What needs to be done
Transcribe the listing exactly, skipping every picture.

Given data
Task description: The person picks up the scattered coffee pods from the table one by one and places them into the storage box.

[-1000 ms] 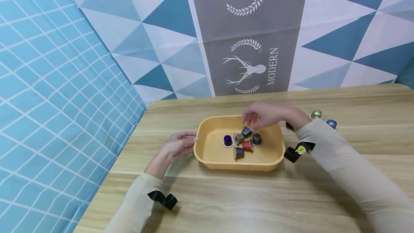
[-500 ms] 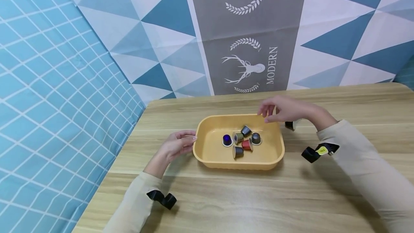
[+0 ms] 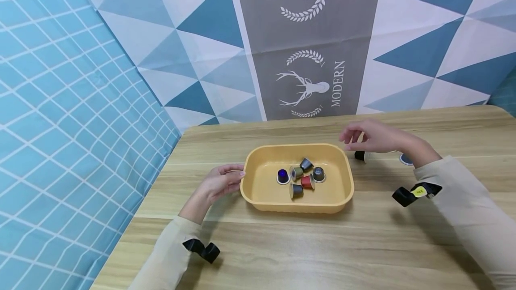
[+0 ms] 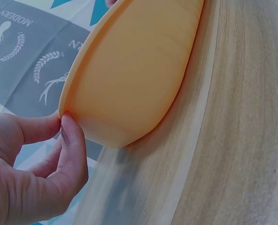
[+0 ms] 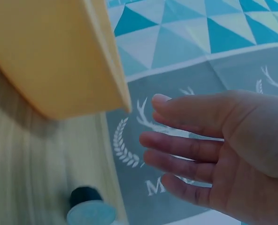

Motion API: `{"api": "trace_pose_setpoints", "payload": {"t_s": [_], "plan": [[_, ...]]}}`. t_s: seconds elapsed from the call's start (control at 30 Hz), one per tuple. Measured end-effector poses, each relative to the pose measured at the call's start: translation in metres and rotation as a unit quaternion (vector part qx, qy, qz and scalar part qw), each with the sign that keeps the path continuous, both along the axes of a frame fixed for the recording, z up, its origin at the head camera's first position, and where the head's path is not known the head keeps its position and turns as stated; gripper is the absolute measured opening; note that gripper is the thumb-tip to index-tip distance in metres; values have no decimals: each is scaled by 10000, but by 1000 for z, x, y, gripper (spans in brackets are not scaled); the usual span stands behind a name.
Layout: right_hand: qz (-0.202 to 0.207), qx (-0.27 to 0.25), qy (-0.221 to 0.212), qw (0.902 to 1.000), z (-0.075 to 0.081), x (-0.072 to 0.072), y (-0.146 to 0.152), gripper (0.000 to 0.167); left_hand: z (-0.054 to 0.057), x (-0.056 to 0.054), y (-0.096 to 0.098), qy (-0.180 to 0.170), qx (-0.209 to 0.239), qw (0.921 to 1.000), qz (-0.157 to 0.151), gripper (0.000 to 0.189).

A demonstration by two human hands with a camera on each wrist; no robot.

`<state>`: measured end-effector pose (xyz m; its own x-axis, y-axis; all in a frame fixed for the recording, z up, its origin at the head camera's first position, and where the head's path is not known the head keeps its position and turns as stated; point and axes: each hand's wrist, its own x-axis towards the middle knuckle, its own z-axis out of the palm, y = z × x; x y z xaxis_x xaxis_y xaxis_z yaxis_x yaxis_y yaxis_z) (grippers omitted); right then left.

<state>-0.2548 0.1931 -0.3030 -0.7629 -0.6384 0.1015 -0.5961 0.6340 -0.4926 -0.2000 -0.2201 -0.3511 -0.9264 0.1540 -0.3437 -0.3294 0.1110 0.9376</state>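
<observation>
Mid-frame, a yellow tray [image 3: 260, 189] of capsules [image 3: 307, 181] is pinched by the left hand [image 3: 219, 181]; at right, a black capsule [image 3: 359, 156] could be sent rolling if brushed by the empty, relaxed right hand [image 3: 372, 136].

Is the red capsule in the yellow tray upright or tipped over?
Tipped over: the red capsule lies on its side in the yellow tray, its wide end facing right in the head view.

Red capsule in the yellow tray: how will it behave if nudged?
The red capsule lies on its side, so it may roll; its wider rimmed end suggests a curved path. The olive capsule and upright dark capsule close by would probably limit travel.
</observation>
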Motion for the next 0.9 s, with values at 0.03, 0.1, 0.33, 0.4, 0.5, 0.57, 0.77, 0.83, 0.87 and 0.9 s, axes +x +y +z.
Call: {"api": "trace_pose_setpoints", "payload": {"t_s": [0.03,0.1,0.33,0.4,0.5,0.57,0.77,0.83,0.87,0.9], "plan": [[-6,-3,-14,10000,-2,-1,2,17,0,0,0,-1,6,10000,-1,42],[-59,68,-38,10000,-6,-2,5,18,-1,0,-1,1,17,10000,-2,41],[-118,267,73,9995,-16,-6,15,18,1,0,0,-16,-6,10000,32,40],[-149,298,77,9994,-18,-6,18,17,1,0,0,-25,-10,10000,24,40],[-218,344,87,9991,-20,-7,22,18,0,0,1,-17,-6,10000,16,40],[-257,386,93,9989,-22,-8,25,18,0,-1,2,-6,7,10000,27,40],[-245,395,63,9989,-31,-8,29,21,0,0,1,26,33,10000,6,42],[-217,383,48,9990,-33,-7,29,22,0,1,1,34,16,10000,-2,42],[-202,370,33,9991,-34,-6,29,22,0,1,0,39,2,10000,1,42],[-176,354,10,9992,-35,-6,28,22,0,2,0,39,-17,10000,12,42]]}}
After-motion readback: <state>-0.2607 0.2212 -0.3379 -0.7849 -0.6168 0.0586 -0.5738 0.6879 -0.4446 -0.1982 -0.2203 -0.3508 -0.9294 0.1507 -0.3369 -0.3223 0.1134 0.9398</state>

Exercise output
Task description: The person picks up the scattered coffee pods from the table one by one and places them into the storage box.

[-1000 ms] 
[-500 ms] 
[+0 ms] 
[+0 ms] 
[+0 ms] 

Motion API: `{"api": "trace_pose_setpoints", "payload": {"t_s": [_], "plan": [[_, ...]]}}`. t_s: seconds elapsed from the call's start (control at 30 Hz), one per tuple. Measured end-effector poses, each relative to the pose measured at the call's start: translation in metres and rotation as a unit quaternion (vector part qx, qy, qz and scalar part qw), each with the sign that keeps the path continuous, both along the axes of a frame fixed for the recording, z up, its origin at the head camera's first position, and where the head's path is not known the head keeps its position and turns as stated; gripper is the absolute measured opening; note that gripper is the thumb-tip to index-tip distance in metres; values have no decimals: each is scaled by 10000, but by 1000 for z, x, y, gripper (spans in brackets are not scaled); the usual span stands behind a name.
Layout: right_hand: qz (-0.202 to 0.207), qx (-0.27 to 0.25), qy (-0.221 to 0.212), qw (0.902 to 1.000), z (-0.075 to 0.081), x (-0.072 to 0.072), y (-0.146 to 0.152), gripper (0.000 to 0.167); left_hand: z (-0.054 to 0.057), x (-0.056 to 0.054), y (-0.096 to 0.098), qy (-0.180 to 0.170), qx (-0.209 to 0.239), qw (0.921 to 1.000), qz (-0.157 to 0.151), gripper (0.000 to 0.189).

A demonstration by two human hands with a camera on each wrist; no robot.

`<state>`: measured end-effector pose (xyz m; its own x-axis, y-axis; all in a frame fixed for the recording, z up, its origin at the head camera's first position, and where the head's path is not known the head keeps its position and turns as stated; point and axes: each hand's wrist, its own x-axis towards the middle knuckle, its own z-axis out of the palm, y = z × x; x y z xaxis_x xaxis_y xaxis_z yaxis_x yaxis_y yaxis_z) (grippers omitted); right then left.

<state>-0.2548 0.1931 -0.3030 -0.7629 -0.6384 0.1015 -0.5961 0.6340 -0.4926 -0.2000 -0.2201 -0.3511 -0.9264 0.1540 -0.3437 -0.3294 0.1110 0.9376</state>
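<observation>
Mid-frame, a yellow tray [image 3: 260, 189] of capsules [image 3: 307, 181] is pinched by the left hand [image 3: 219, 181]; at right, a black capsule [image 3: 359, 156] could be sent rolling if brushed by the empty, relaxed right hand [image 3: 372, 136].

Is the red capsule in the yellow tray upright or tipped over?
Tipped over: the red capsule lies on its side in the yellow tray, its wide end facing right in the head view.

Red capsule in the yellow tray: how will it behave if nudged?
The red capsule lies on its side, so it may roll; its wider rimmed end suggests a curved path. The olive capsule and upright dark capsule close by would probably limit travel.
</observation>
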Motion for the next 0.9 s, with values at 0.03, 0.1, 0.33, 0.4, 0.5, 0.57, 0.77, 0.83, 0.87 and 0.9 s, axes +x +y +z.
Call: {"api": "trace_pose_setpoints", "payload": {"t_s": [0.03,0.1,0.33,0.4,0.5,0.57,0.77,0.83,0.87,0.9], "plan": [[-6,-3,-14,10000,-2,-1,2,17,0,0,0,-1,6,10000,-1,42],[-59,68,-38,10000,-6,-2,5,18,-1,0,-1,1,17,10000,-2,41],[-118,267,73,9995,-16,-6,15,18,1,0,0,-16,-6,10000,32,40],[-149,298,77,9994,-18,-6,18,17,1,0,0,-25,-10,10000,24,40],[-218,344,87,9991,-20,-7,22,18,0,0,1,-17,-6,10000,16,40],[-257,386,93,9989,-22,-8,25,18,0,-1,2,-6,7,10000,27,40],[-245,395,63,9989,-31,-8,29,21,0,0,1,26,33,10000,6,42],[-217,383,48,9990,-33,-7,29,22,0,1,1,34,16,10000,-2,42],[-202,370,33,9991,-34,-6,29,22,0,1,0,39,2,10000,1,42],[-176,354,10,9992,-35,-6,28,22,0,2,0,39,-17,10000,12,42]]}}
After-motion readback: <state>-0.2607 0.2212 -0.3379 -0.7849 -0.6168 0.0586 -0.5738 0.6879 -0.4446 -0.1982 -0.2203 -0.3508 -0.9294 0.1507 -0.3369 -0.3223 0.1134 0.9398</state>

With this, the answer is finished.